Today, I’m back with the next part of this series: Just Tell Me What I Need To Write.

Some things to remember:

  • I’m providing a starting point. This is not meant to be taken as the right way to write. It is intended to give you some guidance during a confusing process.
  • It is easier to edit an existing thing than to start from scratch. So…the goal is to write the worst draft ever! This is not about spending hours and hours making the perfect first sentence. Writing is a process. You will spend more hours editing than you think. So the goal is to have something to edit.
  • Show up with something! Always, always, always refer to the Graduate’s school guidelines, your program’s manual, and your advisor/chair. This guide is meant to give you something to show up with.

Part two is about how to write about your paradigm and the first paragraph for the methodology section. The next post will address methods, positionality statement, participants, and research site.


Do you usually skip the methodology section when reading articles?

Skipping will severely hinder your understanding of the importance of this section, which will lead you to not be clear when writing/defending your own methodology section.

Note: This section is small but mighty in relation to the rest of your paper. Don’t let that mislead you into thinking it does not need time and care to be written appropriately.


I will be breaking up the methodology section into multiple posts in order to demonstrate the importance of clearly defining your research design.

The two examples used for this post both use a critical/transformative paradigm and narrative inquiry methodology.

  • First, I will provide a brief overview of paradigms and methodologies.
  • Second, I will provide a guide to writing the first paragraph of the methodology section of your paper.
  • Third, I will walk you step-by-step on how to write the first paragraph of your methodology section.
  • Lastly, I will demonstrate how the guide was used in two published examples.

Overview

To start, let me give you some background information on these often missed components.

Paradigm

A paradigm is a way of looking at the world. It is composed of certain philosophical assumptions that guide and direct thinking and action (Mertens, 2010, p. 7).

Guba and Lincoln (2005) identify four basic belief systems characterized by the following questions that help define a paradigm:

  1. The axiological question asks, “What is the nature of ethics?”
  2. The ontological question asks, “What is the nature of reality?”
  3. The epistemological question asks, “What is the nature of knowledge and the relationship between the knower and the would-be known?”
  4. The methodological question asks, “How can the knower go about obtaining the desired knowledge and understandings?” (as cited in Mertens, 2010, p. 10)

I will not be going too deep into paradigms and the different types.
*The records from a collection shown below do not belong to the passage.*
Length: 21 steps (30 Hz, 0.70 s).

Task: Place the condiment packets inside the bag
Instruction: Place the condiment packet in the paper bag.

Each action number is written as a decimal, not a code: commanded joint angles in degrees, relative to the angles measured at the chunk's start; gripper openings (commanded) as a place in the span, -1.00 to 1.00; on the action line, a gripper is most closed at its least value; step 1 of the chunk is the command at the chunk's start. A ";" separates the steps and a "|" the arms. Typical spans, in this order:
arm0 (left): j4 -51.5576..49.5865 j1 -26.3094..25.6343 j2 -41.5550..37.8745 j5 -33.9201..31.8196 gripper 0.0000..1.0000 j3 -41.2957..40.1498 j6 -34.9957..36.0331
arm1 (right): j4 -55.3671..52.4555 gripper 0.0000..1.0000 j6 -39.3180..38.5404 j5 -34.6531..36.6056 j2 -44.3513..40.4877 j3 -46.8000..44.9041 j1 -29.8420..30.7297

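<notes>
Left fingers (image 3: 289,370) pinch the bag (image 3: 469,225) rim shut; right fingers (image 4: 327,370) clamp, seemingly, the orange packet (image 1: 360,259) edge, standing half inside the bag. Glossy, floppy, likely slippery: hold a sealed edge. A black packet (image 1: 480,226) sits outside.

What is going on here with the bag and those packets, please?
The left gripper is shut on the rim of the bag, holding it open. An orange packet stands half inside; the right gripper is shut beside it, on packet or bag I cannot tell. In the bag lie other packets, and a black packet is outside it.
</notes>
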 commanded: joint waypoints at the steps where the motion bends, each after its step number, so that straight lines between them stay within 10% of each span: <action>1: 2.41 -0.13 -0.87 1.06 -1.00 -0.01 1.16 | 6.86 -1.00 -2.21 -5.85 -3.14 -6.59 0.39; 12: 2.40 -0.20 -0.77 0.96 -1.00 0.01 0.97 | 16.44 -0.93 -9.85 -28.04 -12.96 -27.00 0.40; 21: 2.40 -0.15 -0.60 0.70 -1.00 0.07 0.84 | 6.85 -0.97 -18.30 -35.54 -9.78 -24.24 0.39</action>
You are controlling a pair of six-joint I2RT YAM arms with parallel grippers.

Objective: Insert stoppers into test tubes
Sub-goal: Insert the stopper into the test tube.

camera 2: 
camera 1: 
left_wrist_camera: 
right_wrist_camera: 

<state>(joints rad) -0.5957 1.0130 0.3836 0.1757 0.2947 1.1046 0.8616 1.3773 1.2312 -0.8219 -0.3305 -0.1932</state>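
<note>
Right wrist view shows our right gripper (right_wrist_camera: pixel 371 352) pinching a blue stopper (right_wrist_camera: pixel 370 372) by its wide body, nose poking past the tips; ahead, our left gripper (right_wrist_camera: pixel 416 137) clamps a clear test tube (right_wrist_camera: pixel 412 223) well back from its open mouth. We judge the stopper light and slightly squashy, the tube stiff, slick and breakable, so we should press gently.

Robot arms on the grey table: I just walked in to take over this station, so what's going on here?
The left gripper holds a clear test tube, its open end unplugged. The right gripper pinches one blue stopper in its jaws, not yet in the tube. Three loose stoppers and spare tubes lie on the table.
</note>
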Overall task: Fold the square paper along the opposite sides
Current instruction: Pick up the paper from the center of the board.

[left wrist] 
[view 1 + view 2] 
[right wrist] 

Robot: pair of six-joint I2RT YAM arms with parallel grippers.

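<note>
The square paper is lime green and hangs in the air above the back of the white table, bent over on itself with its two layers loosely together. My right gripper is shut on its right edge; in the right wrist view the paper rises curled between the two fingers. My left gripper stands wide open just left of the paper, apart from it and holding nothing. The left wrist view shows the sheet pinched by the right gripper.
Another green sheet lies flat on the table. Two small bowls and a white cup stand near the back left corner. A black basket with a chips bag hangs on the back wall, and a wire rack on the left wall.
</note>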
I will say, however, these are some consideration when reflecting on your own understandings in the context of your specific research project.

Methodology

Methodology is “the study – the description, the explanation, and the justification-of methods, and not the methods themselves” (Kaplan, 1964, p. 18).

Restate the purpose of your study when beginning the methodology section in order to transition the reader. By restating the purpose will help the reader make connections between components of your research design. The plainer you can make the connections (i.e., rationale) in your study, the easier it will be to understand your study as a whole.

When writing about the methodology section, also consider the following guide:

  1. Clearly, identify which paradigm and methodology you used for your study. Note: A general qualitative research study is NOT A THING.
  2. Briefly, describe the theory (-ology) behind the methodology.
  3. Explain why this particular methodology was used for this study.
    Your paradigm helps with this rationale.


Methodology Guide

Clearly, identify which paradigm and methodology you used for your study.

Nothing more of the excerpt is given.